Saturday, 9 September 2023

Thought Picnic: The convenience of what we choose to remember

Games of the memory

It is easy for others to forget or misremember things when things are remembered, they could also be remembered differently from how events occurred, where things happened, and who was involved.

Too frequently, we are blindsided by the misremembered or forgotten, though whether that is deliberate or inadvertent, one cannot say in the purity of innocence or the sleight of chicanery.
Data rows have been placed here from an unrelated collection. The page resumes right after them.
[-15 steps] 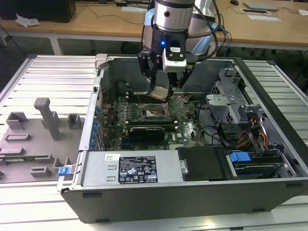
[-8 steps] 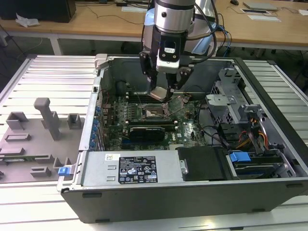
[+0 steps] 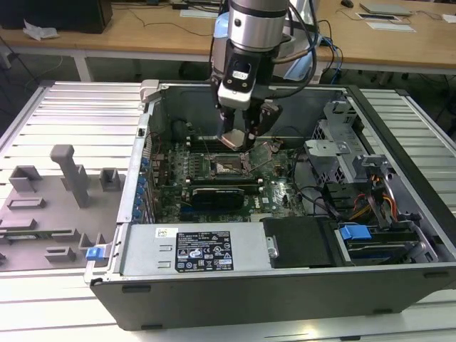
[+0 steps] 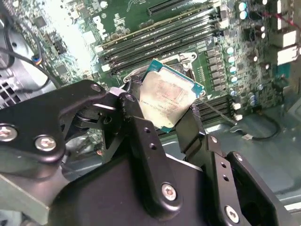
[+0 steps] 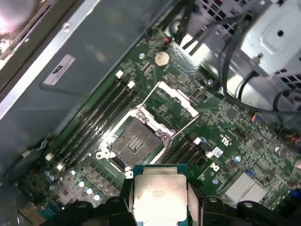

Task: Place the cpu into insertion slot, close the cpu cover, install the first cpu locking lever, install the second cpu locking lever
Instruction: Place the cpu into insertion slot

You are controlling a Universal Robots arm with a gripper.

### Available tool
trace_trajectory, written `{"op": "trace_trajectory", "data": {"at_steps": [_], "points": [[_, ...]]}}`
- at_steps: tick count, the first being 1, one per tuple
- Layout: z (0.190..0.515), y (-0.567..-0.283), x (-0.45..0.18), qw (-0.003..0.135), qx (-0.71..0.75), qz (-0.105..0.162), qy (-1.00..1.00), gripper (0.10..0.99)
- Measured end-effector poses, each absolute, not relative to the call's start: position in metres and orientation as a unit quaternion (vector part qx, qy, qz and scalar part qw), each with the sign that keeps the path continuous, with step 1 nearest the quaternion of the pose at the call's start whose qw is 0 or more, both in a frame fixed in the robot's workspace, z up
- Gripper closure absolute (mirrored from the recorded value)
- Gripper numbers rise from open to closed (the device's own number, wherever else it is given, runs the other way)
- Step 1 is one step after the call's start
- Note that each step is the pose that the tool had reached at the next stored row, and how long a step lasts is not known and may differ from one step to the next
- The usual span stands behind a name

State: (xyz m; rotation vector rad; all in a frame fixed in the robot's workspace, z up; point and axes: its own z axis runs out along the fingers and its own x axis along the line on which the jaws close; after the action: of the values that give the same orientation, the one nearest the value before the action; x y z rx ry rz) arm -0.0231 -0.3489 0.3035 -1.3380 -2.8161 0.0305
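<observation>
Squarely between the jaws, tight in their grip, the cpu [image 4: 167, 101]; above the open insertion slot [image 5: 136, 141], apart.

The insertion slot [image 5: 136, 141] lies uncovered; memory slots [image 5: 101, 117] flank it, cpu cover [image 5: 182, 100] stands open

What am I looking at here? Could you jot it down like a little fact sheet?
setting: open computer case with a green motherboard inside
pincer: shut on the cpu, held above the board
insertion slot: empty and uncovered
cpu cover: swung open beside the slot
progress: cpu not yet in the slot
</observation>
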Motion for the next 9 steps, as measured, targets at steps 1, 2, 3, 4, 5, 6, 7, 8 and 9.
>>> {"op": "trace_trajectory", "data": {"at_steps": [1, 2, 3, 4, 5, 6, 7, 8, 9], "points": [[0.3031, -0.3489, -0.0231, 0.012, -0.44, 0.01, -0.898, 0.545], [0.3028, -0.3489, -0.0231, 0.012, -0.447, 0.01, -0.894, 0.545], [0.3023, -0.3489, -0.0231, 0.012, -0.459, 0.009, -0.888, 0.545], [0.302, -0.3489, -0.0231, 0.012, -0.466, 0.009, -0.885, 0.545], [0.3016, -0.3489, -0.0231, 0.012, -0.474, 0.009, -0.881, 0.545], [0.301, -0.3489, -0.0231, 0.012, -0.486, 0.009, -0.874, 0.545], [0.3005, -0.3489, -0.0231, 0.012, -0.494, 0.009, -0.869, 0.545], [0.3001, -0.3489, -0.0231, 0.013, -0.501, 0.009, -0.865, 0.545], [0.2995, -0.3489, -0.0231, 0.013, -0.513, 0.009, -0.859, 0.545]]}}
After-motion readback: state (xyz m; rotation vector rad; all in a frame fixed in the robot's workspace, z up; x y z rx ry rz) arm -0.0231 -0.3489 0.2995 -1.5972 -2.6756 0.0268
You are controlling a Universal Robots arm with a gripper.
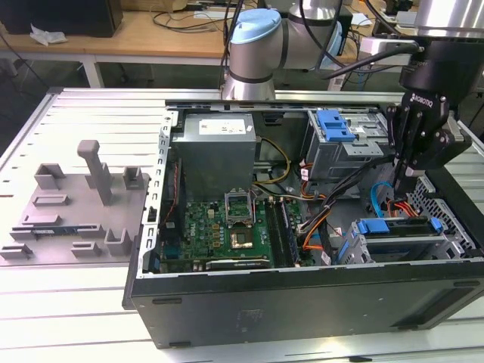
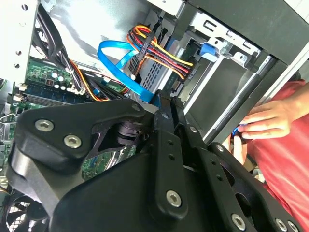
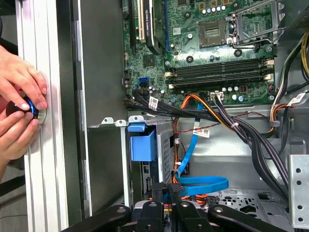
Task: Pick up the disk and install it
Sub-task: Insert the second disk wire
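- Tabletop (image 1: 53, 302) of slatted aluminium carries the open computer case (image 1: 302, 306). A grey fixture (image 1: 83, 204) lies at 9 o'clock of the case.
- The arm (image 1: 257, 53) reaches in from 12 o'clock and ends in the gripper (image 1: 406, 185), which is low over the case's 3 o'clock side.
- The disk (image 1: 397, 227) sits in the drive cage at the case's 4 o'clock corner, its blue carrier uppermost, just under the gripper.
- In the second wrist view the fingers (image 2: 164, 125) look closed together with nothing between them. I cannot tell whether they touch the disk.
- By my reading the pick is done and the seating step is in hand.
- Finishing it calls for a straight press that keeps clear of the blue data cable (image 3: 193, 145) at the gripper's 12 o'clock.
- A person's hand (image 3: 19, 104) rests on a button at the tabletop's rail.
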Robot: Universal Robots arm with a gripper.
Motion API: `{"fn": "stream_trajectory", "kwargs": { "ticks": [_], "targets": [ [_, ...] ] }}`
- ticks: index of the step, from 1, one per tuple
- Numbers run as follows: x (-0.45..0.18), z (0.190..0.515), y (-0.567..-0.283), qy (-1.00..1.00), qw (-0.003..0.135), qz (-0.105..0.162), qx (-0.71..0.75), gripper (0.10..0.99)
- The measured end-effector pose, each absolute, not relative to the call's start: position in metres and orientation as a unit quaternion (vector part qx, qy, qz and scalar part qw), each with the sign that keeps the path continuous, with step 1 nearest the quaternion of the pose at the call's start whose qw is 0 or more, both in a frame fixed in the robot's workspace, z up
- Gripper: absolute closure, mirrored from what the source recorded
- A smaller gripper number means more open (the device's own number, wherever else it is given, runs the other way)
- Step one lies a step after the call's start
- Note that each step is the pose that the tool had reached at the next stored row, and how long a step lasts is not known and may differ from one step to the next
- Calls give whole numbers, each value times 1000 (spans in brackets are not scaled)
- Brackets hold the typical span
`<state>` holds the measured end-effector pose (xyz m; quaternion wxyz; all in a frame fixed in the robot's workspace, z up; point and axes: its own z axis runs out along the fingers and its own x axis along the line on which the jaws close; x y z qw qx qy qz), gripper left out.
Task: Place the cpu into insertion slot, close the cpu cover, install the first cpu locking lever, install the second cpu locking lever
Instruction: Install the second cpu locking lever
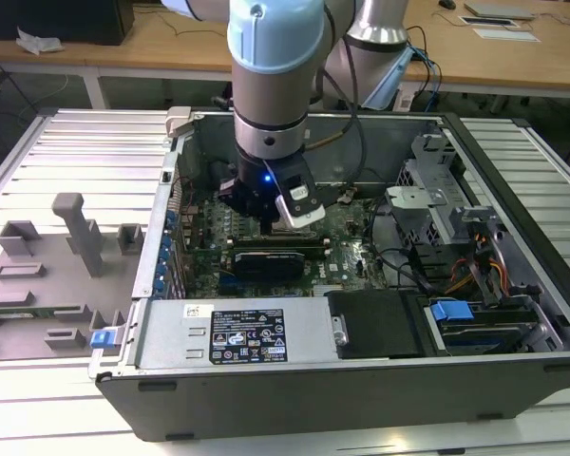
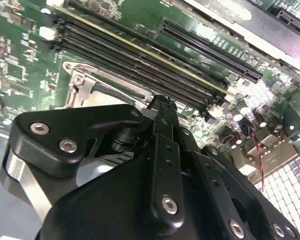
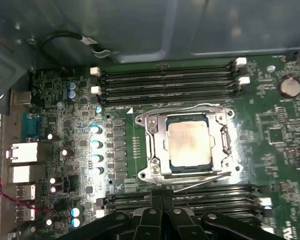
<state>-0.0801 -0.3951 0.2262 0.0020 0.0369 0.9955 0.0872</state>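
In the first wrist view the cpu (image 3: 189, 145), a square chip with a dull silver top, lies flat in the insertion slot (image 3: 146, 172). The grey cpu cover (image 3: 157, 150) lies down around it and frames the chip. One thin wire locking lever (image 3: 190, 106) runs along the socket's far edge. Another lever (image 3: 205, 180) lies at a slant along the edge nearest the gripper. My gripper (image 3: 162, 207) is shut with nothing in it, over the memory slots beside the socket. In the second wrist view the black gripper (image 2: 162, 102) hides most of the socket. In the exterior view the gripper (image 1: 266, 217) is low inside the case.
Long black memory slots (image 3: 165, 82) flank the socket on two sides. A black expansion card (image 1: 266, 258) sits close in front of the gripper. The case walls (image 1: 161, 237), power supply (image 1: 247, 332) and drive cables (image 1: 465, 266) ring the board. A grey fixture tray (image 1: 47, 275) lies outside the case.
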Motion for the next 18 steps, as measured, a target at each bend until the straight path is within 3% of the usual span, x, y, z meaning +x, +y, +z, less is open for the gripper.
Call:
{"fn": "stream_trajectory", "kwargs": {
  "ticks": [18],
  "targets": [
    [-88, 208, -393, 994, -1, 110, 14, 980]
  ]
}}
With one’s parents this can be interesting, the charges you want to lay against them, they would rather have forgotten or swear never happened, whilst the accusation they level against you they expect to be a perfect recall of memory, unfailing and playing back like film. Maybe, this is where one learns forgiveness because it feels like taking poison oneself and expecting the other person to be affected.

Feelings of the memory

The wrongly accepted canard is that the child by the passage of time and the influence of life soon forgets totally and never recalls, if ever. That is rarely the case, things are left in the recesses of memory and certain triggers lift them out of the archives of the mind to present new realisation and probably in new contexts too.

Many of these things might not appear in my blogs but have come up in conversation with others, much at the risk of cynicism that subterfuge is at play. What I do is note them down for the broader narrative of the story that the spectrum of the best to the worst is usually represented in relationships.

That way we have been wronged by those we love as much as we have been loved by those we wronged. Each has their own perspective, and no one owes the other a convincing story; most of the time, it is the words of Maya Angelou that ring true, “I've learned that people will forget what you said, people will forget what you did, but people will never forget how you made them feel.” It works both ways, especially in the words of our kindred.